Ameaças para a Lagoa

Atualmente as principais ameaças que afetam a Lagoa de Óbidos são as descargas ilegais de poluentes no rio Cal e a apanha excessiva de bivalves no verão.

Segundo Miguel, os responsáveis pela sistemática descarga de poluentes no rio Cal fá-lo “fora de horas” de forma que os serviços da SEPNA da GNR não estejam de serviço e os possam multar.
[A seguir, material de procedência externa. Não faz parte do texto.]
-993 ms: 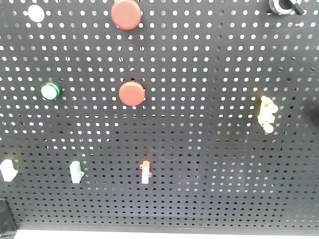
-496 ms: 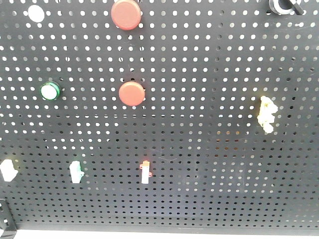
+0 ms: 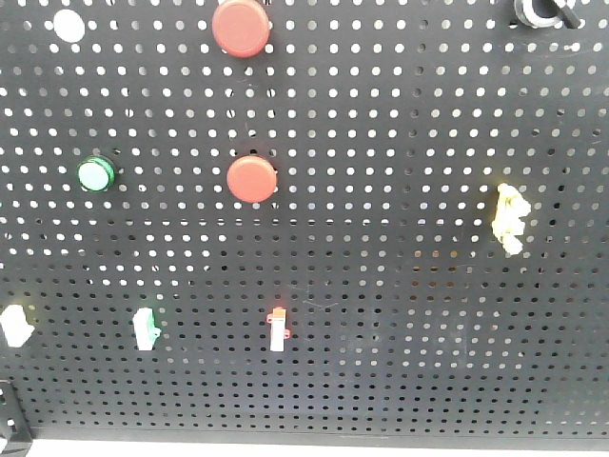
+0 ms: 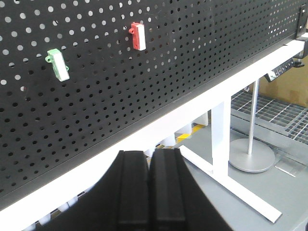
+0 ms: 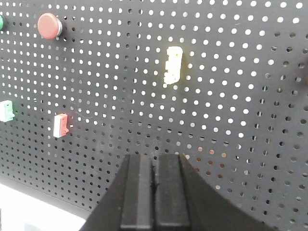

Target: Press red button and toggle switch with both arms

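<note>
Facing pegboard (image 3: 400, 143), red button (image 3: 251, 178)

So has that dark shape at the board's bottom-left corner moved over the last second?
Yes. The dark shape has shrunk leftward and down against the pegboard, now only a thin sliver at the corner.

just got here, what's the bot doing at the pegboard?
Nothing is being touched yet. Both arms face the pegboard with their jaws closed and empty. The left pincer sits low near the board's bottom edge, below the red switch. The right pincer is off the board too; the red button is up to its left.
</note>
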`<state>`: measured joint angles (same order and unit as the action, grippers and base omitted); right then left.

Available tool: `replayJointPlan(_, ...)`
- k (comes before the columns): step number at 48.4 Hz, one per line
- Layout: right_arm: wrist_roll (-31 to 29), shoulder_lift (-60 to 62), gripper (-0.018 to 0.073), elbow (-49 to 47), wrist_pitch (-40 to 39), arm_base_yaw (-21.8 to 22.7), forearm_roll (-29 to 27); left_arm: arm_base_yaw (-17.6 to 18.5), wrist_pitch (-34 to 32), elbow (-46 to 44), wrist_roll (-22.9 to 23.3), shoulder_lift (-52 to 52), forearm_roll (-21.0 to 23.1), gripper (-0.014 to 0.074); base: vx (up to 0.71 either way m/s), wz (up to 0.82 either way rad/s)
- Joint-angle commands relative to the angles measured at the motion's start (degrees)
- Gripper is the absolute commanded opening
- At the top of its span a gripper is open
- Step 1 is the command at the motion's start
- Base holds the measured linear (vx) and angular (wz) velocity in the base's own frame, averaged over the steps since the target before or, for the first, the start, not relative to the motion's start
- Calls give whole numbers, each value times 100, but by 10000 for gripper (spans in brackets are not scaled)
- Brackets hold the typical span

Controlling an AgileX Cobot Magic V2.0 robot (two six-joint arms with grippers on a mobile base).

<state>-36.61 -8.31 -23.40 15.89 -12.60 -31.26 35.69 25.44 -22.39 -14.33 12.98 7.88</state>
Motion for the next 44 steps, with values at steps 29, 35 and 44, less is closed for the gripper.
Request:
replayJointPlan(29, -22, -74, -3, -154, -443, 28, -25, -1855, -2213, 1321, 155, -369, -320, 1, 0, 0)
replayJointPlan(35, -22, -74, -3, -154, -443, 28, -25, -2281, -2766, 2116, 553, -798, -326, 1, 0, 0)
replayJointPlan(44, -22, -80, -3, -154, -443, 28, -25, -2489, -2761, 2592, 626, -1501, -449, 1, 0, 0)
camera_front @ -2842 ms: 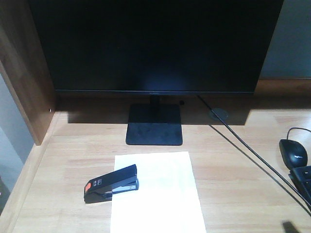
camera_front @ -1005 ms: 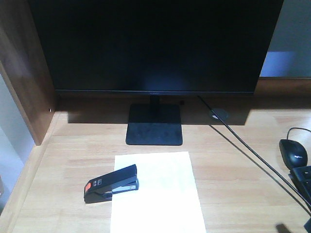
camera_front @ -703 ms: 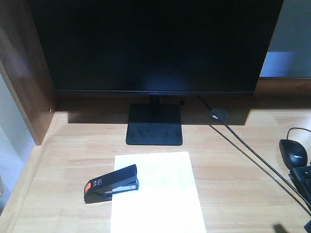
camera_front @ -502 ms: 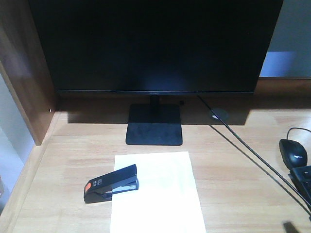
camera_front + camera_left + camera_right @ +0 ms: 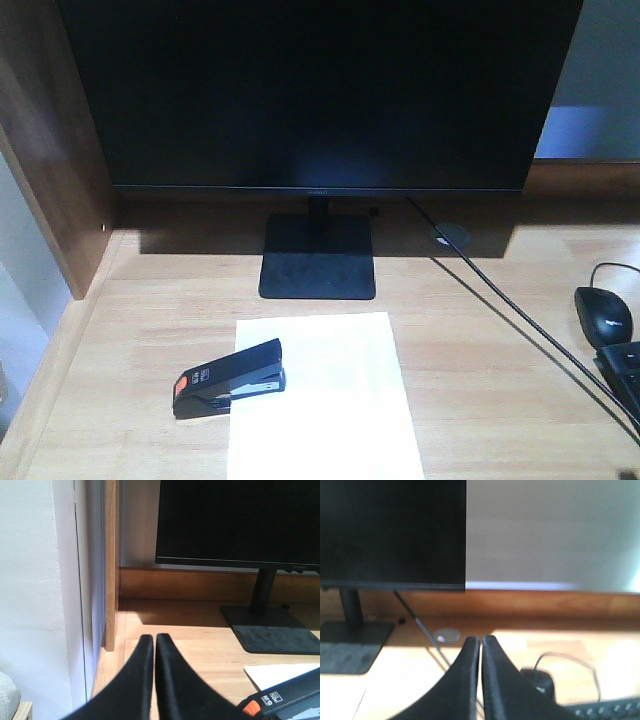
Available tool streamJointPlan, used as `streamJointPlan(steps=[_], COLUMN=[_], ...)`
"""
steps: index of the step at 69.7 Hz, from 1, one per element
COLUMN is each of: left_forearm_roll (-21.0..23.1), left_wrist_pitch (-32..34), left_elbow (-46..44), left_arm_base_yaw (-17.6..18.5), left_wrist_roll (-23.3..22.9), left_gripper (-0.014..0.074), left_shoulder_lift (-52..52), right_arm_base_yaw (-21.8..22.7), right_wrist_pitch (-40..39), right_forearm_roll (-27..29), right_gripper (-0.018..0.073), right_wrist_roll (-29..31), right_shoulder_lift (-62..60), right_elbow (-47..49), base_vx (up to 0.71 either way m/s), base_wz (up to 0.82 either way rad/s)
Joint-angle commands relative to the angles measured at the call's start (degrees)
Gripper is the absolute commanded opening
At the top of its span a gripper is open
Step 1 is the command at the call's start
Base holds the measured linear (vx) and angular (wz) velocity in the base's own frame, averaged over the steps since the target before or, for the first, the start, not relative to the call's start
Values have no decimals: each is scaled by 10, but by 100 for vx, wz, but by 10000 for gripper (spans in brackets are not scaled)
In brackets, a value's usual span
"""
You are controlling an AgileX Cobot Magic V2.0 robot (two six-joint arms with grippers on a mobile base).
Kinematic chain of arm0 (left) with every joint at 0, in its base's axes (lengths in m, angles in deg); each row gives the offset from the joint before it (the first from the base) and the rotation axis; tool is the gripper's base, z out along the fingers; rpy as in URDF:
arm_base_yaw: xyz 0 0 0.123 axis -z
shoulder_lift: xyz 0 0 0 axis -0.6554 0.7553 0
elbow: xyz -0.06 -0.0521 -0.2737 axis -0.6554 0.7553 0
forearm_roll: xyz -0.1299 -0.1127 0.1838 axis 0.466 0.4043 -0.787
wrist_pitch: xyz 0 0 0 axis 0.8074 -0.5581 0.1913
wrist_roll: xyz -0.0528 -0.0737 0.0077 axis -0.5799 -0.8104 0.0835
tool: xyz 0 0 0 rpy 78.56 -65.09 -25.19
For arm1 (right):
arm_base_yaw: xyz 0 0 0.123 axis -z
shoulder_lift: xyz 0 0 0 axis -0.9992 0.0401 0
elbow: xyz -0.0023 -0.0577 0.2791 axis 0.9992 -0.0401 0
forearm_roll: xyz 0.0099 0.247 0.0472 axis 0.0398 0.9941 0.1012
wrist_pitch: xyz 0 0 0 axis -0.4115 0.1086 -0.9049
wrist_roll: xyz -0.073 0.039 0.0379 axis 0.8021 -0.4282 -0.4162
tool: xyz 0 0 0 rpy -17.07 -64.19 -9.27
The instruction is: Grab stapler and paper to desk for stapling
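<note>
one stapler (image 5: 229, 378) on the bench (image 5: 480, 330), in front of the monitor (image 5: 318, 95) and a little left of its stand (image 5: 318, 256), lying slanted with the orange-red patch at the end away from the monitor. jaw end over the left edge of the one sheet of paper (image 5: 325, 395), patch end off the sheet on bare wood. paper flat, straight in front of the stand, near edge cut off by the bottom of the front view. one round grommet (image 5: 450, 236) just right of the stand, under the monitor's lower right corner, with two dark cables (image 5: 520, 325) running from there toward the near right. one black mouse (image 5: 603, 315) well right of the monitor, one keyboard corner (image 5: 625, 372) just in front of it. one wooden side panel (image 5: 50, 150) left of the monitor.

two pincers, neither visible in the front view. left pincer (image 5: 153, 640) clenched, fingers pressed together with nothing between, hovering left of the monitor's stand, the stapler's patch end showing low on its right. right pincer (image 5: 481, 642) likewise clenched and bare, pointed at the wall to the right of the monitor, grommet just ahead of its tips, mouse low on its right.
</note>
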Motion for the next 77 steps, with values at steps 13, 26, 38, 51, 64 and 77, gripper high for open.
streamJointPlan(steps=[13, 26, 38, 51, 64, 77], left_forearm_roll=[3, 3, 3, 3, 3, 3], left_wrist_pitch=[39, 39, 39, 39, 39, 39], left_elbow=[6, 6, 6, 6, 6, 6], left_arm_base_yaw=[-1, -1, -1, -1, -1, -1], left_wrist_roll=[-1, -1, -1, -1, -1, -1], left_gripper=[-6, -6, -6, -6, -6, -6], left_shoulder_lift=[-9, -9, -9, -9, -9, -9], right_arm_base_yaw=[4, 3, 3, 3, 3, 3], right_wrist_pitch=[-71, -63, -64, -63, -63, -63], right_forearm_roll=[3, 1, 2, 4, 4, 4], right_gripper=[-6, -6, -6, -6, -6, -6], right_wrist_roll=[9, 18, 18, 18, 18, 18], right_shoulder_lift=[-58, -69, -69, -69, -69, -69], right_elbow=[-76, -77, -77, -77, -77, -77], base_vx=[0, 0, 0, 0, 0, 0], base_wz=[0, 0, 0, 0, 0, 0])
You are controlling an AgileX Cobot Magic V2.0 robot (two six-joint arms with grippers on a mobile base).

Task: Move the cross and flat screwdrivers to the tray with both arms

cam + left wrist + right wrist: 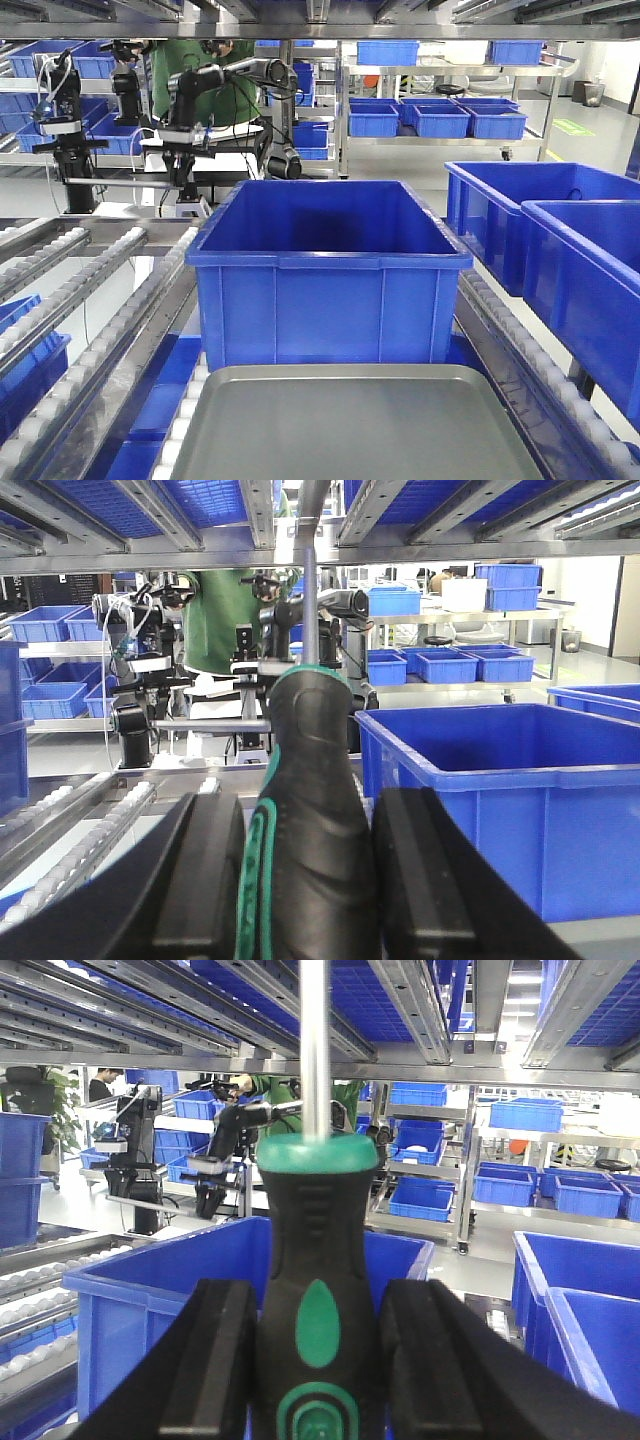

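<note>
Wrist views: each pincer [300,880] [318,1360] clamping a screwdriver [305,820] [315,1290], shaft straight fwd from pincer.

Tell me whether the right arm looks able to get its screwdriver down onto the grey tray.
Probably yes: the right tool grips its screwdriver, and the grey tray lies open before the blue bin.

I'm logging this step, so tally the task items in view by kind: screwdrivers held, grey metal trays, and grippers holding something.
Screwdrivers held: 2, the left screwdriver and the right screwdriver, shafts pointing up
Grey metal trays: 1, the tray, nothing on the part in view
Grippers holding something: 2, the left gripper and the right gripper
Total: 5
</note>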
Outro aspeto que pode não parecer impactante, mas que, de facto, contribui para a diminuição do número de biodiversidade da Lagoa é a apanha lúdica de bivalves durante o verão. Nesta altura, existe maior tendência para a sua apanha, mas, uma vez que, as pessoas não respeitam os limites máximos de quantidade nem os limites mínimos de tamanho, os bivalves não são capazes de transmitir o seu património genético e, assim, “contribuir para a evolução da população”.

Preservação

Ao contrário do que a maioria das pessoas possa pensar, a Lagoa de Óbidos apresenta “um equilíbrio natural entre a ação antrópica (ação humana) e a capacidade de regeneração dos ecossistemas” diz Miguel.

Ou seja, desde que o tratamento das águas seja eficiente, apenas é necessário fazer um controlo dos poluentes descarregados e sensibilizar os visitantes quanto aos limites de apanha de bivalves para que exista a conservação deste ecossistema.